━━ Provided data

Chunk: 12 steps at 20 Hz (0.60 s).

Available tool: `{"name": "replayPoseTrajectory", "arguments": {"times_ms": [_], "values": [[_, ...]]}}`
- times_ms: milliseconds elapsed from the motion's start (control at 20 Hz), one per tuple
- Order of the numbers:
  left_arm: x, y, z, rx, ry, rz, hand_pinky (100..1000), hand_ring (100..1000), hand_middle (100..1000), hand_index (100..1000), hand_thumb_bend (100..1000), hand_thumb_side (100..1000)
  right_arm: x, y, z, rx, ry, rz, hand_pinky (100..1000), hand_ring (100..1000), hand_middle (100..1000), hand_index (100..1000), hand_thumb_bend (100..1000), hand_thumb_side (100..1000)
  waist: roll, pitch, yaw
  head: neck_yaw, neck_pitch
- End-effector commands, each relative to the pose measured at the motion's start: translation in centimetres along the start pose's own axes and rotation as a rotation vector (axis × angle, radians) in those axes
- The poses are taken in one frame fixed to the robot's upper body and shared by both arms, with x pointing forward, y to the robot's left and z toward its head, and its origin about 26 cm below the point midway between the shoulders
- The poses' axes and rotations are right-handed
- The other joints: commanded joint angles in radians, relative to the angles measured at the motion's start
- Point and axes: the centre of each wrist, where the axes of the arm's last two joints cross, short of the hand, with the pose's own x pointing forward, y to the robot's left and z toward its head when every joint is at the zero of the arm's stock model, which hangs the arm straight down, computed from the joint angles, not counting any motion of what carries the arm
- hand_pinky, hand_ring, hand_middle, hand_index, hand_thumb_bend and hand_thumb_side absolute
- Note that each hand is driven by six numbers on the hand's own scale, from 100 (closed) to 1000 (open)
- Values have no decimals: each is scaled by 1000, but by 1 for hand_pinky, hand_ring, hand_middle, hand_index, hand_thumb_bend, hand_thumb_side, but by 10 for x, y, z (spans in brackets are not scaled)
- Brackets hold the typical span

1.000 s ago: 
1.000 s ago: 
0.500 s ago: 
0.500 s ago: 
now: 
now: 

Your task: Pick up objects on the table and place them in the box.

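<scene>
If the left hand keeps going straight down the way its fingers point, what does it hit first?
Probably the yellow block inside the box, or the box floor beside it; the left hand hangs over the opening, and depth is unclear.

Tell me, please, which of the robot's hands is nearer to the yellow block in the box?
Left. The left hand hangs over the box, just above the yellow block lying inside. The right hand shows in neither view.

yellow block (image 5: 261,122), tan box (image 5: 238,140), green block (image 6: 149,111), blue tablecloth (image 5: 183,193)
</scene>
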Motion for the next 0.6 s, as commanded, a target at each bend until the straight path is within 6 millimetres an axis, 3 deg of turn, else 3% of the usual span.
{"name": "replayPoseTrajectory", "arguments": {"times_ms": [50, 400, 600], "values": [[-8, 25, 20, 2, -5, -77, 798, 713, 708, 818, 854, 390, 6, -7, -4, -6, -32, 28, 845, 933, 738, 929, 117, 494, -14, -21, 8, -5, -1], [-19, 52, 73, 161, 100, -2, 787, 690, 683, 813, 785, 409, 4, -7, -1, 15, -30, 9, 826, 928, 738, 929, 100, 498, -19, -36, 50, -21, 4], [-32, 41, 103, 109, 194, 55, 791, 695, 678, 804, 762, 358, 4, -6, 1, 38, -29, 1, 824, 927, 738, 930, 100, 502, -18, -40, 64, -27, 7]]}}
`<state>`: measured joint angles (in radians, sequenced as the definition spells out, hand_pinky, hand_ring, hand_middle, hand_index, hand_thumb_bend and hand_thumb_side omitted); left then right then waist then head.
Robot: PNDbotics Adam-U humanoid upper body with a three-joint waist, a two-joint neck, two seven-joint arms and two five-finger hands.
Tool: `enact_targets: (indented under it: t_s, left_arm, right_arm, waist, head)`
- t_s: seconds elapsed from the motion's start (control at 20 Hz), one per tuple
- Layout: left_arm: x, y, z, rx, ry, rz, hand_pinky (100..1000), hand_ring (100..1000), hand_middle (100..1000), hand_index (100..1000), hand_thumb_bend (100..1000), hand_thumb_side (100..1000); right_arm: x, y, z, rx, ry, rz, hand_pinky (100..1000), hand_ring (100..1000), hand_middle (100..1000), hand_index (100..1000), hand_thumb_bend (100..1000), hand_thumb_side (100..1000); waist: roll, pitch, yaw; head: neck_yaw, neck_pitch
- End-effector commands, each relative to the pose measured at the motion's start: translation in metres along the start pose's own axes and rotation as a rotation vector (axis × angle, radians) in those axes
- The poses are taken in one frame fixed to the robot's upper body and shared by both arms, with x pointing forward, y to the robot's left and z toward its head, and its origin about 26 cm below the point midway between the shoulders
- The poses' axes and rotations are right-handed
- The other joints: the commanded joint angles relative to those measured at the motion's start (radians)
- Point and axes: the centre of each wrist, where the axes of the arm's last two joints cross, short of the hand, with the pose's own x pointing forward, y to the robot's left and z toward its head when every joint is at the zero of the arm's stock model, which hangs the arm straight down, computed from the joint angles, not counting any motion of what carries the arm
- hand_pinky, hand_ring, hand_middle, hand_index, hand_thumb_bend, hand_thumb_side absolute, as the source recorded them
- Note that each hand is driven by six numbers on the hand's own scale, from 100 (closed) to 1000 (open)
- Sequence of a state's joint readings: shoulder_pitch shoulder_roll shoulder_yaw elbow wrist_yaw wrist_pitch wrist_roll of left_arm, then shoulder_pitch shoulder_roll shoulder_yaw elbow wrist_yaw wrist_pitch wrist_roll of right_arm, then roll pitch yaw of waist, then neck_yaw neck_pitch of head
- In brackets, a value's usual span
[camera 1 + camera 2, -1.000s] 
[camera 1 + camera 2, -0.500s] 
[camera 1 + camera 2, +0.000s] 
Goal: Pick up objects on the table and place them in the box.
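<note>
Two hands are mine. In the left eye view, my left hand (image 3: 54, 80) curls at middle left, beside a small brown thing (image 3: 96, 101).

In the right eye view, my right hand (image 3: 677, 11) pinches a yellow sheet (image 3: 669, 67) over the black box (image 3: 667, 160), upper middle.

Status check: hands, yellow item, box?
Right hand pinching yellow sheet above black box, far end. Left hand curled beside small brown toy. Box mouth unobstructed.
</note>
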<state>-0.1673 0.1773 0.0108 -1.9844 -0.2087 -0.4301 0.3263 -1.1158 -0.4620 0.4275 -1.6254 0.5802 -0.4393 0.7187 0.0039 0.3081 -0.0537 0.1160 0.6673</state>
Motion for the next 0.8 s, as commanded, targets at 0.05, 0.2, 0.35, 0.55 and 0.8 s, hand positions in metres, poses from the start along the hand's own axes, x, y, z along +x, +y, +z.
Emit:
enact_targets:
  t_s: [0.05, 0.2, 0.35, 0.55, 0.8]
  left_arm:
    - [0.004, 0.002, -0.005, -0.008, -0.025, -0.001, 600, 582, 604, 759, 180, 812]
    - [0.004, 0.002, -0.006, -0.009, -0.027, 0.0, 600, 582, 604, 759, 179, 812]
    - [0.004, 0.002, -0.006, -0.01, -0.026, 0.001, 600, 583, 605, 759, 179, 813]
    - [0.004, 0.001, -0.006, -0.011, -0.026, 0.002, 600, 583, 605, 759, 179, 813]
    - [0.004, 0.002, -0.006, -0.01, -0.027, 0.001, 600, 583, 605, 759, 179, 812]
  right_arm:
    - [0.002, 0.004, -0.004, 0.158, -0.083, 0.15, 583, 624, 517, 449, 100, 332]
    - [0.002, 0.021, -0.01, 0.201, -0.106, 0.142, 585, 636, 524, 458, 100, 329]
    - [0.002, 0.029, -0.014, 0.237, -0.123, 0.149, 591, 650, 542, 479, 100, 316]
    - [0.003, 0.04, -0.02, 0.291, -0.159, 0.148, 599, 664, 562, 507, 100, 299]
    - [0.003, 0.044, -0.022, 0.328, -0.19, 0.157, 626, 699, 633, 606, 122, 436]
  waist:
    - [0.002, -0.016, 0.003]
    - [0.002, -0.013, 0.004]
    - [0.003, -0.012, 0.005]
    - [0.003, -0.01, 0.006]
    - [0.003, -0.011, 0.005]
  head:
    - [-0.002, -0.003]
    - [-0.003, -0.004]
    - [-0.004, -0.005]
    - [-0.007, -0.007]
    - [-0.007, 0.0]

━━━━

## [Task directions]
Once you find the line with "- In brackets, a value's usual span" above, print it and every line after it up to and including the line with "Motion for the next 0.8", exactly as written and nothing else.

## [Task result]
- In brackets, a value's usual span
[camera 1 + camera 2, -1.000s] 
[camera 1 + camera 2, -0.500s] 
[camera 1 + camera 2, +0.000s] 
Goal: Pick up objects on the table and place them in the box.
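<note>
Two hands are mine. In the left eye view, my left hand (image 3: 54, 80) curls at middle left, beside a small brown thing (image 3: 96, 101).

In the right eye view, my right hand (image 3: 677, 11) pinches a yellow sheet (image 3: 669, 67) over the black box (image 3: 667, 160), upper middle.

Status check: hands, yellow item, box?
Right hand pinching yellow sheet above black box, far end. Left hand curled beside small brown toy. Box mouth unobstructed.
</note>
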<state>-0.1673 0.1773 0.0108 -1.9844 -0.2087 -0.4301 0.3263 -1.1158 -0.4620 0.4275 -1.6254 0.5802 -0.4393 0.7187 0.0039 0.3081 -0.0537 0.1160 0.6673</state>
Motion for the next 0.8 s, as commanded, targets at 0.05, 0.2, 0.35, 0.55 and 0.8 s, hand positions in metres, poses from the start along the hand's own axes, x, y, z along +x, +y, +z.

There's nothing else to the answer.